What must the price of energy be forced up to for $1.4B?  Dividing that by the 3.6 TWh of saleable energy yields an average price of 39 c/KWh, 10 times what the wholesale market is paying today.  It is also 10 times that of the four consecutive years prior to project sanction.  Clearly, whichever way you run the numbers; the project was not viable using fair-market prices.

That high average unit price of 39 c/KWh is misleadingly low where ratepayers are concerned as they only need about 1.2 TWh of energy at most.  2.4 TWh of revenue-generating energy will be exported at prevailing market prices of around 4c/KWh yielding just under $100M in revenue.  This leaves NL Hydro to pay the balance due of $1.3B, or about $1.10/KWh to bring the project to break even and satisfy all capital return requirements.  That is about 6 times the cost of operating Holyrood, the plant Nalcor deemed too costly to sustain.

For Nalcor’s $7.4B sanction estimate in late 2012, the required revenue calculation is $840M.  The average wholesale price for breakeven must be 23 c/KWh.  The cost allocated to NL Hydro computes to an energy price around 50 c/KWh, triple the cost of Holyrood.  A finding of complete non-viability was a certainty.  If only this type of straightforward analysis had been employed at the time.

Even when considering the benefit of the Federal Loan Guarantee decreasing borrowing costs and if the required rate of return were 2% lower, the most any of these numbers improve by is 25%.  That benefit is easily offset by the risk of realized market energy prices decreasing to 3 c/KWh which happens to be what Nalcor has already been averaging in the last 5 years.  Carbon credits, excluded from discussion for simplicity, likewise barely move the needle (and are actually irrelevant as they would have been earned equally by any solution that would have eliminated the Holyrood plant). 

The Backup Power Problem

All analysis above excludes the important issue that the Island, even if Muskrat were to prove itself quite reliable, still needs a backup power plant on the Avalon.  While Nalcor originally denied this scenario, we now know that NL Hydro has gone before the PUB stating that serious reliability risk exists without a backup power plant. 

The top solutions are to recondition and continue operation of the Holyrood plant with reduced fuel expenses or outright replace it with standby combustion turbines.  Either is likely to demand anywhere from $60-100M additional required revenue.  This must be regarded as a missed project cost: Muskrat as a business unit needs the backup plant to compensate for its inherent deficiency and the backup plant is not a cash generating business unit itself.

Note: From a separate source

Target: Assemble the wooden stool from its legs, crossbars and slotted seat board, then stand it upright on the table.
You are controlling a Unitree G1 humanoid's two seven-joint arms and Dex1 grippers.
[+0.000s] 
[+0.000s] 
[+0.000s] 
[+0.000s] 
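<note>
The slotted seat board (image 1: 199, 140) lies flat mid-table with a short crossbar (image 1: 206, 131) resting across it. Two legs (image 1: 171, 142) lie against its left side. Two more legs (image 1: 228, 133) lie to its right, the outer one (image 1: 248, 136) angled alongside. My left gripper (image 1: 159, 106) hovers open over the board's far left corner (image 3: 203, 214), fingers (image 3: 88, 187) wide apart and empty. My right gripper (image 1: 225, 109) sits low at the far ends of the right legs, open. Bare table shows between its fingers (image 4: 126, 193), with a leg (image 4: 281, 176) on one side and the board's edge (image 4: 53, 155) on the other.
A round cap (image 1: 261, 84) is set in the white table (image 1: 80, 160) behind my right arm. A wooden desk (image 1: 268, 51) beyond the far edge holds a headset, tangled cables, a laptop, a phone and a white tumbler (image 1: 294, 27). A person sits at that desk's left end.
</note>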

The tenuous forecast of $42M in net cash flow is directly impacted when this directly related cost is added in.  Substantial net losses on operations from the project are assured. 

The Ultimate Boondoggle

On the balance of probabilities, competent project finance professionals would have found in 2012 and would again find in 2021 that consistent positive cashflows coming from the Muskrat Falls project were unlikely.  They could only logically estimate the appropriate capital asset value as zero.

Despite having built it, given the serious risk of recurring operating losses and of high loss events, professional advice would likely also recommend against putting the project into operation to avoid further financial loss. 

Even at the seeming end of the project, and even if the entire capital cost is considered a sunk cost, a careful analysis of better alternatives ought to be considered.  With high reliability risk and capital costs yet to be incurred for backup power, the door is not yet closed to considering mothballing Muskrat and implementing more efficient alternatives.  The LIL risk especially, may be so great that the door could always be wide open.